During the low-temperature and high-temperature carbonisation stages, the removal of substantial non-carbon constituents from the fibres causes significant shrinkage, subjecting them to considerable stress. Generally, the shrinkage rate of PAN pre-oxidised fibres remains stable at approximately 10% across varying temperatures. Although the carbonisation stage exhibits higher shrinkage rates, the initial low temperatures of the low-temperature carbonisation phase permit the application of 2%-5% tensile stress to the fibres. During the high-temperature carbonisation stage, the fibres exhibit significantly increased rigidity owing to the preliminary formation of a lamellar structure during low-temperature carbonisation, making stretching difficult. To ensure smooth process execution, a controlled shrinkage of approximately -4% is typically applied during this stage to maintain suitable fibre tension.

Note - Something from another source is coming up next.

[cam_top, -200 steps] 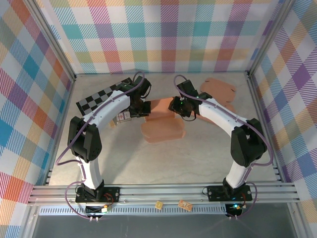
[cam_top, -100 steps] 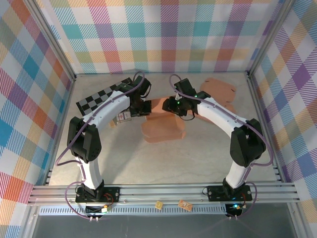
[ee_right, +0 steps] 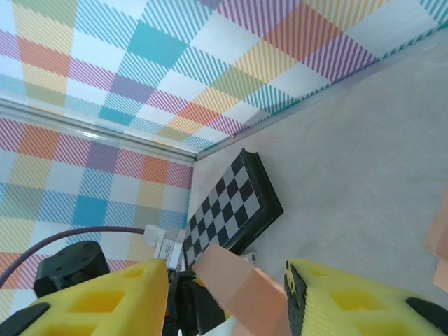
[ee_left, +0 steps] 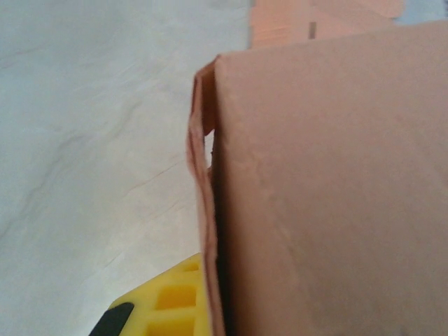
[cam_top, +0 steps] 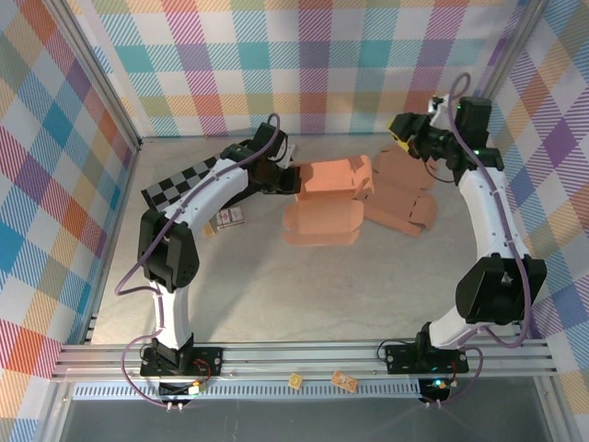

Atmosphere control during the carbonisation stage is another critical factor in carbon fibre production. Whether employing low-temperature or high-temperature carbonisation, the process is typically conducted within a high-purity nitrogen atmosphere. The oxygen and moisture content within this nitrogen gas significantly impacts the final properties of the carbon fibre. Oxygen levels are generally maintained below 5 parts per million, whilst moisture content is controlled by monitoring the atmosphere’s dew point, which should typically be kept below -60°C. Beyond protecting the fibres from oxidation at elevated temperatures, the nitrogen employed during carbonisation also serves to carry away pyrolysis by-products. Consequently, the gas flow dynamics within the furnace during carbonisation further influence the final properties of the carbon fibre.